Based on the above technical solution, the baseband signal transmitted by the transmitter adopts a fixed format, and when the receiver receives the signal and processes the baseband signal, the fixed format is synchronized, and the receiver checks the coding state at the receiver. Interleaved coding is identified using a pattern synchronization fixed to the baseband signal transmitted by the transmitter.

On the basis of the above technical solution, the receiver sequentially attempts to format the received signal by using the interlaced coding receiving mode and the normal coding receiving mode, and identifies the current transmission by being able to format in the receiving mode. Whether the encoding method of the machine is normal encoding or interlaced encoding.

Based on the above technical solution, two or more baseband signal processors of the transmitter are connected with flippers, and each baseband signal processor and a flipper connected to the baseband signal processor form a flip The data output path, the switching of the flipper on each path is switched on, and the switching of the normal coded signal sequence and the interleaved coded signal sequence is performed by the baseband signal processing circuit, so that the multiplexer outputs the normal coded signal and the interlaced coded signal. .

Based on the above technical solution, the flipper is activated and activated by means of software setting.

On the basis of the above technical solution, for the interlaced coded signal, the flipper of the odd path is turned on, the flipper of the even path is not turned on, the multiplexer outputs the interleaved coded signal, or the flipper of the even path is turned on, and the flipper of the odd path is not When enabled, the multiplexer outputs an interleaved coded signal; for a normal coded signal, the flipper of the odd path is not turned on, the flipper of the even path is not turned on, and the multiplexer outputs a normal coded signal.

The invention also provides a high-speed full digital receiver calibration method based on interlaced coding, the calibration method comprising the following steps:

A. The transmitter is started. In the initial state of the transmitter, the amplitude of the signal sent by the transmitter is unstable, and the baseband signal is interlaced.
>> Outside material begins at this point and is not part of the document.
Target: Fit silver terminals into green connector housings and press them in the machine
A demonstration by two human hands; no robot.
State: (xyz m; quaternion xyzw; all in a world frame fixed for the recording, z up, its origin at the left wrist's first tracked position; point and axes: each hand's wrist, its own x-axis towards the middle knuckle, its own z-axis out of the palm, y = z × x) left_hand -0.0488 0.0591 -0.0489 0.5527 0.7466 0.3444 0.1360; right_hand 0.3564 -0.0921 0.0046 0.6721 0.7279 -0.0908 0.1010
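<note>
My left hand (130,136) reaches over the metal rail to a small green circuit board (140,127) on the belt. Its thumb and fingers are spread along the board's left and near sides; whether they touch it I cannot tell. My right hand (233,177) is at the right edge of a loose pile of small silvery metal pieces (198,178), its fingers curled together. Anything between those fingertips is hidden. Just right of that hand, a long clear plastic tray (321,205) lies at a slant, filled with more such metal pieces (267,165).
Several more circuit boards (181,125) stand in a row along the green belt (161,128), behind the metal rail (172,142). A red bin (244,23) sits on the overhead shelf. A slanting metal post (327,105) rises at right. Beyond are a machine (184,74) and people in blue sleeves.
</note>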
B. The transmitter enters the normal working state. Under the normal working state of the transmitter, the amplitude of the signal sent by the transmitter is stable, and the baseband signal is changed to normal coding;

C. The receiver performs digital signal processing on the received signal to obtain a demodulated baseband signal, and continuously checks whether the baseband signal is normal or interlaced;

D. When the receiver finds that the baseband signal becomes normal coding, the receiver uses the signal to perform fine calibration of the analog-to-digital converter of the receiver. After the receiver's analog-to-digital converter ADC is perfectly calibrated, the receiver enters normal operation. status.
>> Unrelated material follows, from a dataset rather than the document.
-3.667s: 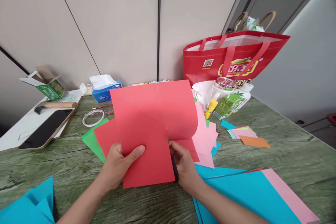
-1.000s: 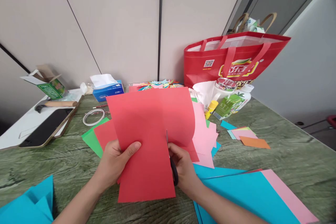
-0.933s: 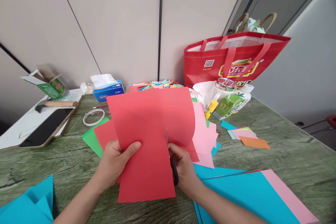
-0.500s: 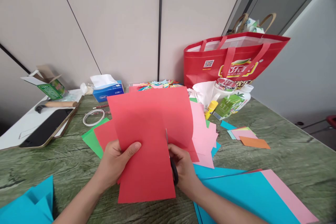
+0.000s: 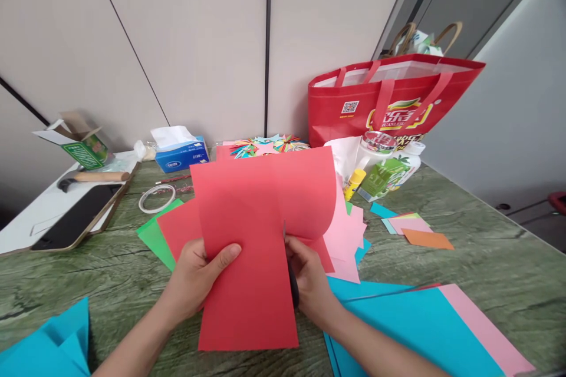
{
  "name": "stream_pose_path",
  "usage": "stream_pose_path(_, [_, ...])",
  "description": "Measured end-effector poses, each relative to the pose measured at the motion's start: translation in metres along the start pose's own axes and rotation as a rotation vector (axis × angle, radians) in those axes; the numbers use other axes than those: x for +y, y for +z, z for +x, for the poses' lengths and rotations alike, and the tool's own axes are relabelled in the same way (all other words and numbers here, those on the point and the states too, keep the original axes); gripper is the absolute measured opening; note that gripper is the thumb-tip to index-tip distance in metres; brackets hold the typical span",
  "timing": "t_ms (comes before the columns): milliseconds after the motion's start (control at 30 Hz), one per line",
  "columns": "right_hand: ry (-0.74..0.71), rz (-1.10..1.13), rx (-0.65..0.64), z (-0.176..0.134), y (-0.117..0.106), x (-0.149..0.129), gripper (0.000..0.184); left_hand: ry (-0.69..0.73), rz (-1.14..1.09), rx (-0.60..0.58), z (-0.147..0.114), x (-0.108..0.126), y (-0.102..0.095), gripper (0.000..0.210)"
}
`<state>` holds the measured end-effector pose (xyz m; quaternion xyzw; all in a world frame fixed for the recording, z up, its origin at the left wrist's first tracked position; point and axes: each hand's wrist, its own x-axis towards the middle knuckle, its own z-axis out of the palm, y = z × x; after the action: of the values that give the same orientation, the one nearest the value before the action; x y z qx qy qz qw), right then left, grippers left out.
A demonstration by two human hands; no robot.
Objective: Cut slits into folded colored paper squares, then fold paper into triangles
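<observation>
Closest in there's crumpled-looking blue paper [image 5: 44,341] on the left and a stack of blue sheets [image 5: 411,330] on the right. Just past those, the left hand [image 5: 194,277] pinches the red sheet [image 5: 247,300], thumb flat on the front, other fingertips hidden behind it. The right hand [image 5: 309,277] has its fingers curled round the black-handled scissors [image 5: 293,285]; can't tell how far the blades are apart. The red sheet is up off the table [image 5: 486,259], between both hands. Compared with half a second ago, it's shifted a bit right and its cut flap bows out more. The slit looks slightly longer too, so I'd say the cut is creeping along nicely. Further back: pink papers [image 5: 347,247], a tape roll [image 5: 154,210], a tissue box [image 5: 182,158], then a big red bag [image 5: 345,94].
</observation>
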<state>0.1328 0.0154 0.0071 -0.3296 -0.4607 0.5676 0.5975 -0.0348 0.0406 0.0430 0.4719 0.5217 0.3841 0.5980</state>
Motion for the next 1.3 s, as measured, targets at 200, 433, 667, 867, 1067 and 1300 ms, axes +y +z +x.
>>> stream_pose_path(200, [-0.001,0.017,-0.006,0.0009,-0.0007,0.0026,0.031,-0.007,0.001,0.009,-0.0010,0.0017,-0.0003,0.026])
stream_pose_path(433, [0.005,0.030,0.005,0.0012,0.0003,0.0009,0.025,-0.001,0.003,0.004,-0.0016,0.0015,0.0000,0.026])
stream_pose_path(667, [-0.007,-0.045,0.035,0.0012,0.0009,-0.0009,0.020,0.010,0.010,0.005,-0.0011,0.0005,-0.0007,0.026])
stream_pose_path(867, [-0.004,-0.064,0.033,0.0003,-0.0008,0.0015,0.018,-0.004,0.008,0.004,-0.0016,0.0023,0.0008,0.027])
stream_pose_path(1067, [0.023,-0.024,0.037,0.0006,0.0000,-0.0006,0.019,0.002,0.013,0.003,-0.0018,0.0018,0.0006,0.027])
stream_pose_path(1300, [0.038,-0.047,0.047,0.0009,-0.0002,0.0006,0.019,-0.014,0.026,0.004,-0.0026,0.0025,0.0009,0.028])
Based on the above technical solution, between step A and step B, the method further includes the following steps: after the initialization state is completed, the transmitter enters a short waiting state, and the transmitter sends out when the transmitter waits for a short time. The signal amplitude is stable, and the baseband signal is still interlaced. After the transmitter ends the short wait state, it enters the normal working state of the transmitter.

Based on the above technical solution, between step B and step C, the method further includes the following steps: when the amplitude of the signal received by the receiver is less than the amplitude threshold, the receiver is in a receiver signal loss state; when the receiver When detecting that the amplitude of the received signal is greater than the amplitude threshold, the receiver uses the received signal to perform coarse calibration of the analog-to-digital converter ADC of the receiver; after the rough calibration of the analog-to-digital converter ADC of the receiver is completed, the receiver enters the check code. status.
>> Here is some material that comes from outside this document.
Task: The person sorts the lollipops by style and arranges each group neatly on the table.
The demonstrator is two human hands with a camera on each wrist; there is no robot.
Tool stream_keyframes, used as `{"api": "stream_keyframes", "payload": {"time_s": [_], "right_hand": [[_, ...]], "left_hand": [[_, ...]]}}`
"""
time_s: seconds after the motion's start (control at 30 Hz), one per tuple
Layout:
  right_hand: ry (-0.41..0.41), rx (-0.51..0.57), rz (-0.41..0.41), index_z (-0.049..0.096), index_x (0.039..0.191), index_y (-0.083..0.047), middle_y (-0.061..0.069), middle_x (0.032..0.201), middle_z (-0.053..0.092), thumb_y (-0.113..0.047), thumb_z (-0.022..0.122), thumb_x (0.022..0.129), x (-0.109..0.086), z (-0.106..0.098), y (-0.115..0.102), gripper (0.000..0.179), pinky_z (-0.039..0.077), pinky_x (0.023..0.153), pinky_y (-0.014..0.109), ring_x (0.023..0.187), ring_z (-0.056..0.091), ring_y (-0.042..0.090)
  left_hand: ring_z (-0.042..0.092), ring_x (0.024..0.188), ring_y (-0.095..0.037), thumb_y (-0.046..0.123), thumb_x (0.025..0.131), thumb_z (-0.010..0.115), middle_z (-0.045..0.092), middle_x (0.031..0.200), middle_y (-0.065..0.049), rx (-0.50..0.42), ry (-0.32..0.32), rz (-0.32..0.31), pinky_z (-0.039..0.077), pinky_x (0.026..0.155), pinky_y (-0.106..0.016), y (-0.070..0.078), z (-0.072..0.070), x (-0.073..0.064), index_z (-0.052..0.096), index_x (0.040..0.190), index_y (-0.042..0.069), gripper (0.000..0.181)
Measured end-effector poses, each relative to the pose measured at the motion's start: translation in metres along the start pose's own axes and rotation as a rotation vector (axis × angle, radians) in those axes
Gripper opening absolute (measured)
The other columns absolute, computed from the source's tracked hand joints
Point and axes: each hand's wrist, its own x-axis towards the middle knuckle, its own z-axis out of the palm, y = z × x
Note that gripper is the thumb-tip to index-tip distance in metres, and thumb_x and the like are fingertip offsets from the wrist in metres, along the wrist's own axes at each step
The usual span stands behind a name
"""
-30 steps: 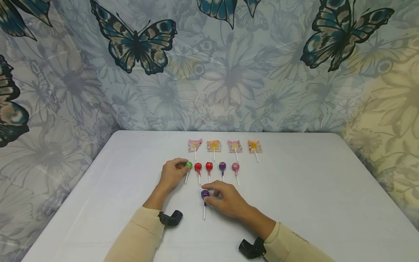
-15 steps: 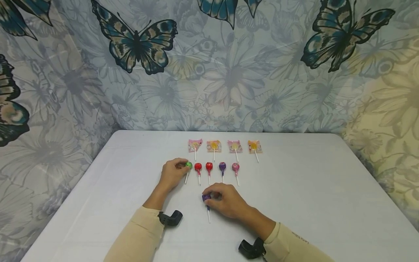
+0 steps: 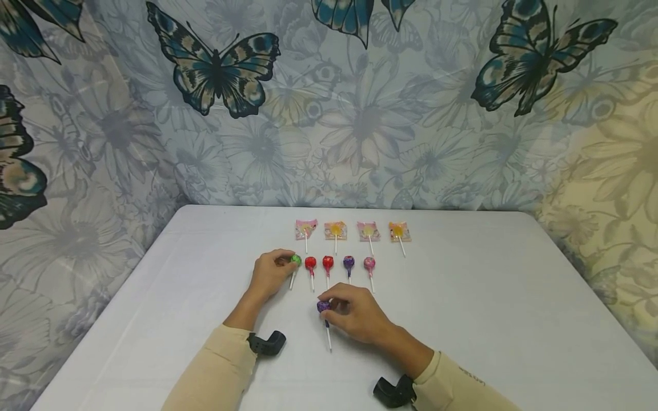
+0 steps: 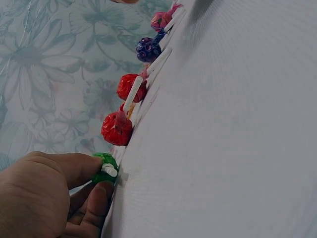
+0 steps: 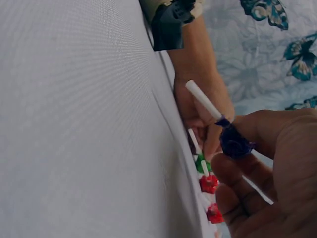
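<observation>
With thumb and fingers, my left hand (image 3: pixel 271 274) pinches the head of a green lollipop (image 4: pixel 105 167) at the left end of the nearer row. My right hand (image 3: pixel 357 311) pinches a purple lollipop (image 5: pixel 235 142) by its wrapped head in front of that row; in the head view its white stick points toward me. Beside the green one lie a red lollipop (image 3: pixel 311 263), another red lollipop (image 3: pixel 328 262), a purple lollipop (image 3: pixel 349 262) and a pink lollipop (image 3: pixel 369 264), heads away from me.
Behind them is a row of flat lollipops in clear printed wrappers, from a pink-wrapped one (image 3: pixel 306 229) to an orange-wrapped one (image 3: pixel 400 231). The white table (image 3: pixel 488 297) meets a wall (image 3: pixel 360 142) with butterfly and flower patterns. Each wrist wears a black device.
My right fingers have closed on the purple lollipop, which has shifted slightly right and toward me, its stick now tilted. The left hand stays on the green lollipop.
</observation>
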Motion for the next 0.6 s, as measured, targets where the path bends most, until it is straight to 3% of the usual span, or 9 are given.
{"api": "stream_keyframes", "payload": {"time_s": [0.37, 0.6], "right_hand": [[0.034, 0.015, -0.055, 0.071, 0.105, -0.004, 0.000, 0.097, 0.068, 0.000, 0.076, 0.081, 0.004, -0.007, -0.007, 0.025, 0.052, 0.067, 0.034, 0.080, 0.062, 0.014], [0.086, 0.033, -0.120, 0.070, 0.100, 0.002, 0.013, 0.091, 0.068, 0.012, 0.073, 0.077, 0.010, -0.022, -0.040, 0.026, 0.053, 0.063, 0.040, 0.075, 0.062, 0.025]], "left_hand": [[0.057, 0.072, -0.016, 0.008, 0.084, 0.074, 0.065, 0.081, -0.001, 0.009, 0.002, 0.008, 0.047, 0.063, -0.030, 0.001, 0.000, 0.000, 0.072, 0.107, 0.005, 0.023], [0.056, 0.073, -0.017, 0.007, 0.084, 0.074, 0.064, 0.082, -0.002, 0.007, 0.000, -0.005, 0.047, 0.064, -0.031, 0.001, 0.000, 0.000, 0.072, 0.106, 0.005, 0.023]]}}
The advantages of the present invention over the prior art are as follows:

The invention provides a high-speed full digital receiver calibration system and method based on interlaced coding, which can enable the receiver to know the working state of the transmitter, and ensure that the receiver performs receiver ADC calibration when receiving a stable signal to ensure the receiver. The performance is optimal; at the same time, it is not interfered by noise and unstable signals, avoiding the receiver repeatedly Calibrating the receiver ADC reduces the complexity of the calibration algorithm and associated control circuitry.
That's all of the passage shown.